Instructions to follow: Transcribe the listing verbatim. Do not carry over any pictures.

Supplied material:
──────

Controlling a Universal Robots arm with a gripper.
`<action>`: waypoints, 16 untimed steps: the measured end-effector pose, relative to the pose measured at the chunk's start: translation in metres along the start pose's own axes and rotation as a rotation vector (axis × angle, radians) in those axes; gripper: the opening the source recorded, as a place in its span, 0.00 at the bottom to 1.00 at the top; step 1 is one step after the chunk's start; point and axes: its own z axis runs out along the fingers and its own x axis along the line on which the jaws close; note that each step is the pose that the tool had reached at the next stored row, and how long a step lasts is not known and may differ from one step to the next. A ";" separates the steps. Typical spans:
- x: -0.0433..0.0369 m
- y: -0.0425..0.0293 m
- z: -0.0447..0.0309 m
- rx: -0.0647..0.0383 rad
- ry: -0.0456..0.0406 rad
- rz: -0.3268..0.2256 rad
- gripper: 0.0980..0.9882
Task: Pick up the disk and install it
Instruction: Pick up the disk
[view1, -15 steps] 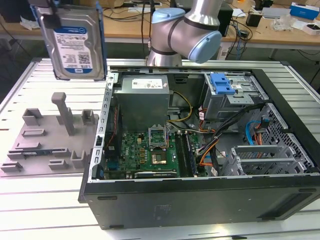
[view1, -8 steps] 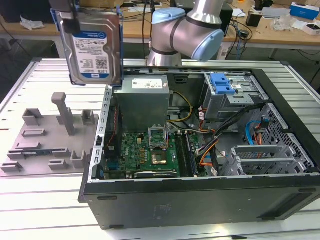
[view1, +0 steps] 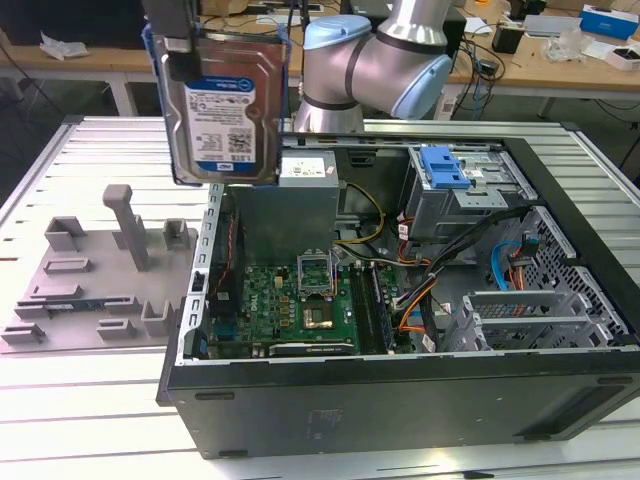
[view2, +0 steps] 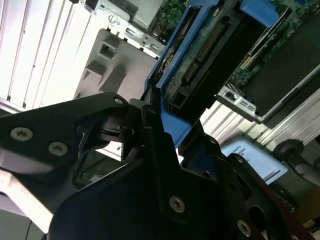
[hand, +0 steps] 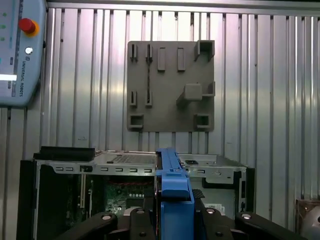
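Blue-framed disk (view1: 225, 110) clamped tight in gripper (view2: 159, 122) | exterior view shows you its label; first wrist view, its thin edge | slatted metal table (view1: 90, 400), benches (view1: 560, 75) behind.

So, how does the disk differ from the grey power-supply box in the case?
The disk hangs upright in the gripper; the power-supply box sits inside the case. The disk is thin with a blue frame; the box is bulkier and grey. Both bear white labels.
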 end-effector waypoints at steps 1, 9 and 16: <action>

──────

Reply:
Controlling a Universal Robots arm with a gripper.
`<action>`: waypoints, 16 untimed steps: the measured end-effector pose, relative to the pose measured at the chunk's start: translation in metres along the start pose's own axes and rotation as a rotation vector (axis × angle, radians) in those axes; gripper: the opening the source recorded, as a place in its span, 0.00 at the bottom to 1.00 at the top; step 1 is one step after the chunk's start; point and axes: its own z axis runs out along the fingers and its own x axis along the line on which the jaws close; note that each step is the pose that the tool had reached at the next stored row, and how long a step lasts is not known and may differ from one step to the next. A ";" separates the steps. Typical spans:
- x: -0.0433..0.0369 m
- y: -0.0425..0.0293 m
- z: -0.0447..0.0309 m
- rx: -0.0647..0.0383 rad
- ry: -0.0456..0.0406 rad
- rz: -0.3268..0.2256 rad
- gripper: 0.0980..0.9882
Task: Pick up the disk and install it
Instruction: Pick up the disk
[view1, -15 steps] 
[view1, -8 steps] 
[view1, +0 steps] 
[view2, +0 steps] 
[hand, +0 steps] 
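Blue-framed disk (view1: 225, 110) clamped tight in gripper (view2: 159, 122) | exterior view shows you its label; first wrist view, its thin edge | slatted metal table (view1: 90, 400), benches (view1: 560, 75) behind.

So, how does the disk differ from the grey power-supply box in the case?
The disk hangs upright in the gripper; the power-supply box sits inside the case. The disk is thin with a blue frame; the box is bulkier and grey. Both bear white labels.
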 end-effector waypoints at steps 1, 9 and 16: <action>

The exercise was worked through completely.